II. Sinful men have made an evil world. The world, as Paul knew it, was evil indeed. "The existing evil age," he says, the world as it then was, in contrast with the glory of the perfected Messianic kingdom.

This was a leading distinction of the rabbinical schools; and the writers of the New Testament adopt it, with the necessary modification, that "the coming age," in their view, commences with the Parousia, the full advent of the Messiah King.[4] The period that intervenes since His first appearing is transitional, belonging to both eras. It is the conclusion of "this world,"[5] to which it appertains in its outward and material relations;[6] but under the perishing form of the present there lies hidden for the Christian believer the seed of immortality, "the earnest" of his future and complete inheritance.[7] Hence the different and seemingly contradictory ways in which Scripture speaks of the world that now is.

To Paul at this time the world wore its darkest aspect. There is a touching emphasis in the order of this clause. "The present world, evil as it is:" the words are a sigh for deliverance. The Epistles to Corinth show us how the world just now was using the Apostle. The wonder is that one man could bear so much. "We are made as the filth of the world," he says, "the offscouring of all things."[8] So the world treated its greatest living benefactor. And as for his Master—"the princes of this world crucified the Lord of glory." Yes, it was a bad old world, that in which Paul and the Galatians lived—false, licentious, cruel. And that "evil world" still exists.

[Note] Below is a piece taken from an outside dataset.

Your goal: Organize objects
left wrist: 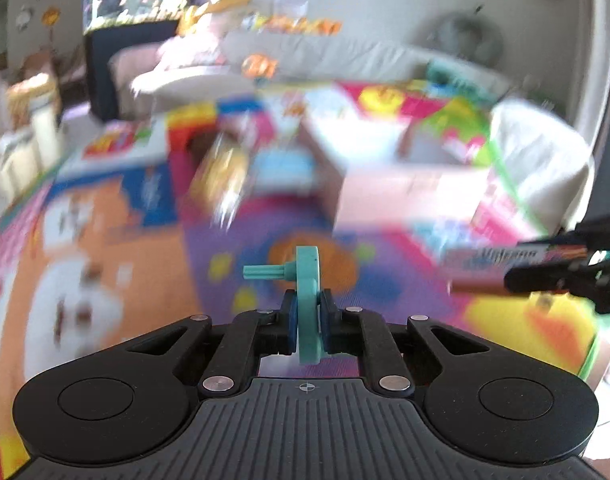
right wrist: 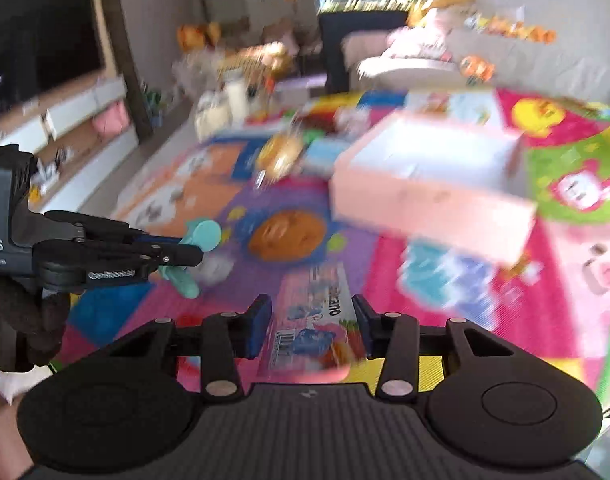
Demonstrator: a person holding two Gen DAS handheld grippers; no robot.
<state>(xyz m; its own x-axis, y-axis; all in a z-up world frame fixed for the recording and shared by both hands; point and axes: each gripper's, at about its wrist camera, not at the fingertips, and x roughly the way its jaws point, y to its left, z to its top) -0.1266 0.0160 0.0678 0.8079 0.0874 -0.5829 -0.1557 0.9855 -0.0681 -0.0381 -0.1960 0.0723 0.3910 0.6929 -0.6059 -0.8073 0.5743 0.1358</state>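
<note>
- Our left gripper point(left wrist: 308, 322) is clamped on the teal toy point(left wrist: 307, 304).
- Our right gripper point(right wrist: 312, 326) grips the printed packet point(right wrist: 309, 332).
- Neither is in the pink box point(right wrist: 433, 200) yet.

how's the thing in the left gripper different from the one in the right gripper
The teal plastic piece in the left gripper is one plain colour and thin, a disc with a peg sticking out; the printed packet in the right gripper is multicoloured, lettered, flat and wider. The left jaws stand nearly together on the teal piece; the right jaws stand further apart around the packet. Both are held above the colourful play mat.
</note>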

True, the world, as we know it, is vastly better than that of Paul's day. Not in vain have Apostles taught, and martyrs bled, and the Church of Christ witnessed and toiled through so many ages. "Other men have laboured; we enter into their labours." An English home of to-day is the flower of the centuries. To those cradled in its pure affections, endowed with health and honourable work and refined tastes, the world must be, and was meant to be, in many aspects a bright and pleasant world. Surely the most sorrowful have known days in which the sky was all sunshine and the very air alive with joy, when the world looked as when it came forth fresh from its Creator's hand, "and behold, it was very good." There is nothing in the Bible, nothing in the spirit of true religion to damp the pure joy of such days as these. But there are "the days of darkness;" and they are many. The Serpent has crept into our Paradise. Death breathes on it his fatal blast.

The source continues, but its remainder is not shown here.